In March of 2016, the city announced its plan to place about two-thirds of the Lathrop redevelopment into a TIF district called the Diversey/Chicago River district.

City documents later showed that most of the TIF's accumulated taxes would repay lenders who gave construction loans to the Lathrop project's private developers.

Although the Lathrop complex spans both Ald. Scott Waguespack's 35th Ward and Ald. Proco "Joe" Moreno's 1st Ward, the TIF district would reside only within Moreno's ward.

Ald. Moreno said early on that he took seriously the critique of TIF as bottomless slush. At an April 5 public meeting, Moreno announced that he'd compel the city to close the Diversey/Chicago River TIF district immediately after it collected only $17.5 million in property taxes.

"I . . . want this TIF to not only have a sunset in years, [but to] have a sunset in dollar amount," Moreno said at the April 5 meeting. He said that once the district collects the specified amount property taxes, "the TIF is stopped"—ostensibly creating a "slush-free" TIF.

Moreno at CDC
Ald. Moreno speaks at the Community Development Commission's July, 2016 meeting.

Moreno's "sunset" intent first appeared in writing at the end of April, when the city's planning department released a proposed redevelopment plan for the Diversey/Chicago River TIF district.

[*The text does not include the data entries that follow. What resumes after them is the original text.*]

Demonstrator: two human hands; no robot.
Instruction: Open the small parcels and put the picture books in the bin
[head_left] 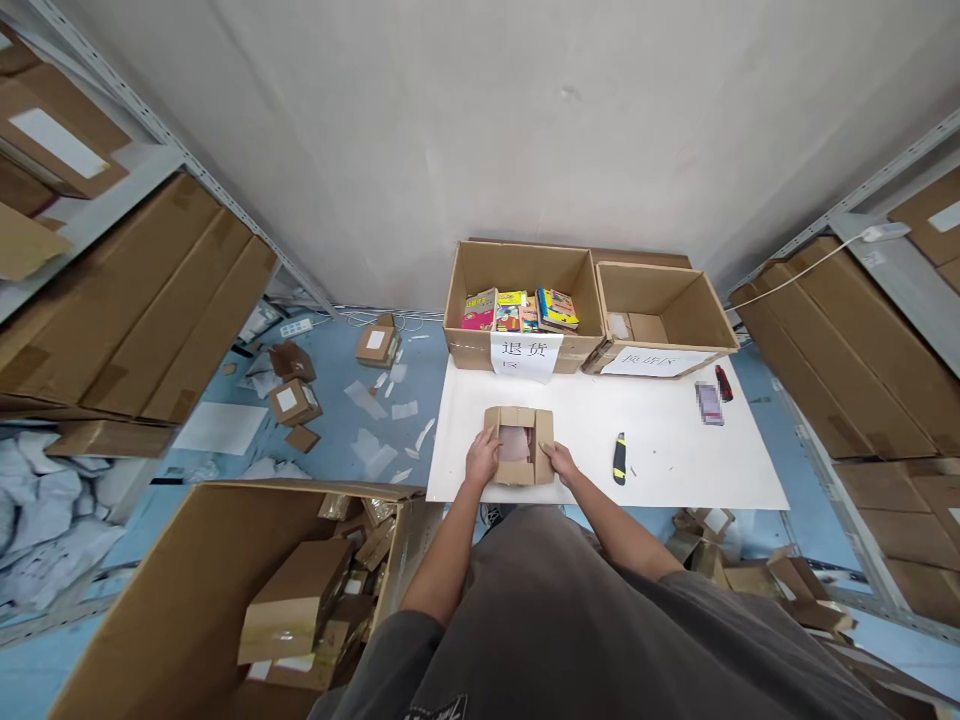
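Observation:
A small cardboard box (519, 420) sits near the front edge of the white table (675, 470), its top flaps spread and something pinkish showing inside. My left hand (482, 458) grips the box's left side with fingers curled round the flap. My right hand (559, 461) holds the box's right side the same way. A yellow-and-black utility knife (619, 458) lies on the table just right of my right hand.
At the table's back stand a carton of colourful books (520, 310) with a paper label and a nearly empty labelled carton (660, 315). A small purple packet (708, 402) and red item (723, 383) lie right. A big carton of small boxes (300, 600) stands lower left; shelves flank both sides.

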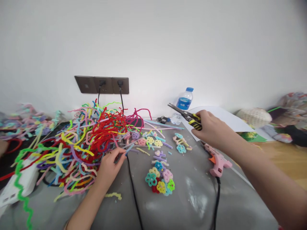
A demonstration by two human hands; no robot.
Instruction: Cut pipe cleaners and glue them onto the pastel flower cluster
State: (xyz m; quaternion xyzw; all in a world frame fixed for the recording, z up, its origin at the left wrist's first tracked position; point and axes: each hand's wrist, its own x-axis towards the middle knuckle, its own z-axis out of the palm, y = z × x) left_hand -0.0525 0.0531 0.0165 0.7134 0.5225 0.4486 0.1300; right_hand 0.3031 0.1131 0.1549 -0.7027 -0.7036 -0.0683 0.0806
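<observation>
Between the thumb and fingers of my left hand (112, 163) is a short light-blue pipe cleaner (129, 149). My right hand (209, 127) grips a pair of long-nose pliers (184, 113) by their yellow-and-black handles, the jaws pointing up and left above the table. In front of me lies a cluster of pipe-cleaner flowers (160, 180) in several colours. Behind it are a row of small pink and yellow flowers (150, 140) and a separate piece with two turquoise flowers (180, 148). A large tangled heap of pipe cleaners (83, 147) spreads beside my left hand.
A pink glue gun (219, 163) lies on the grey table (184, 204) under my right forearm, its cord running toward me. Another black cable (131, 182) crosses the middle. A water bottle (185, 99) stands by the wall. A white power strip (20, 182) is at left.
</observation>
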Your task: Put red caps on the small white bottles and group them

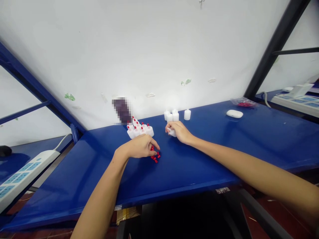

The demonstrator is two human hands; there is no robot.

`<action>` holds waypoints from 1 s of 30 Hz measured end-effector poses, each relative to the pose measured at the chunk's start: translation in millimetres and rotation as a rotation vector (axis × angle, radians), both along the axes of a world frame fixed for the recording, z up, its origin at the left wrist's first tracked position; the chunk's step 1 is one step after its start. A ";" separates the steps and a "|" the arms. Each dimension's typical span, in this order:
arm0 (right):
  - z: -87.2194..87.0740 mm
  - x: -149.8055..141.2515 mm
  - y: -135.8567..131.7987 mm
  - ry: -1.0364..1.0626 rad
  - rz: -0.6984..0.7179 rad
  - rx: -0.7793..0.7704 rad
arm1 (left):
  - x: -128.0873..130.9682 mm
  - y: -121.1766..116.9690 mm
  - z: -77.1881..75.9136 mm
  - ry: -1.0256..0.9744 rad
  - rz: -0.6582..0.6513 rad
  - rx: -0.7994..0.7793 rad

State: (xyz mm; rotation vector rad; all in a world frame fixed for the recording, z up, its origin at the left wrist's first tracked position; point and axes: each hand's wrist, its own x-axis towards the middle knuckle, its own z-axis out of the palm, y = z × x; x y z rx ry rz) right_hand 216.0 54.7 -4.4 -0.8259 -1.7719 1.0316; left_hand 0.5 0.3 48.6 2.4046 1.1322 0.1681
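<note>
My left hand (pixel 141 146) hovers over a small pile of red caps (pixel 156 160). Its thumb and forefinger are apart near the caps, and the other fingers are partly hidden. In my closed right hand (pixel 179 131) is a small white bottle (pixel 172 132), tilted and partly covered by the fingers. Behind my left hand stands a tight group of white bottles with red tips (pixel 137 130). Beyond my right hand are several white bottles without red tips (pixel 169 117), and one more white bottle (pixel 187 114) stands apart to their right.
The blue table (pixel 199 162) runs against a white wall. A white oval case (pixel 234 114) and a clear bag with red pieces (pixel 244 102) lie at the right. A blurred dark object (pixel 121 110) leans at the wall. A power strip (pixel 27 171) is at far left.
</note>
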 end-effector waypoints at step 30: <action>-0.1 -9.9 -15.9 0.220 0.281 -0.066 | 49.8 13.6 -46.9 -1.010 0.206 0.018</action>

The plan stated that the city "shall promptly adopt an ordinance dissolving" the TIF district after the Lathrop developers were paid $17.5 million. The plan did not, however, define "promptly."

Moreno later realized that the plan's language left a giant loophole through which TIF slush might continue to pour. "One person's 'promptly' is three days; another's is three years," Moreno said at a July 12 public meeting.

The July meeting was held to get an OK from the city's Community Development Commission (CDC) to send the proposed TIF district to the city council for approval.

At the meeting, Moreno proposed changing the plan's "promptly" to "within 120 days." The CDC adopted Moreno's new language in a voice vote.

Several weeks later, the city's planning department put Moreno's change into the TIF district's redevelopment plan. Instead of saying "the City shall promptly adopt an ordinance" to shut down the district, the plan now reads "the City will use its best efforts to adopt an ordinance within 120 days".

But because the new language says the city will use only "its best efforts," the city isn't any more obligated to terminate the TIF district than it was under the original language, said Paul Sajovec, chief of staff to Ald. Waguespack.

"The language regarding an intent to sunset [the district] when the fund has hit $17.5 million does not make it automatic," Sajovec said via e-mail.

The Reader's Joravsky had predicted such a scenario. In an April 8, 2016 article, Joravsky wrote, "Before it's over, I suspect the mayor and his lawyers will concoct some devious legalese that enables them to claim they're reforming this TIF while wallowing in the slush."

Ald. Moreno did not respond to requests for comment.

The Lathrop TIF district is headed for final city council approval in October, 2016.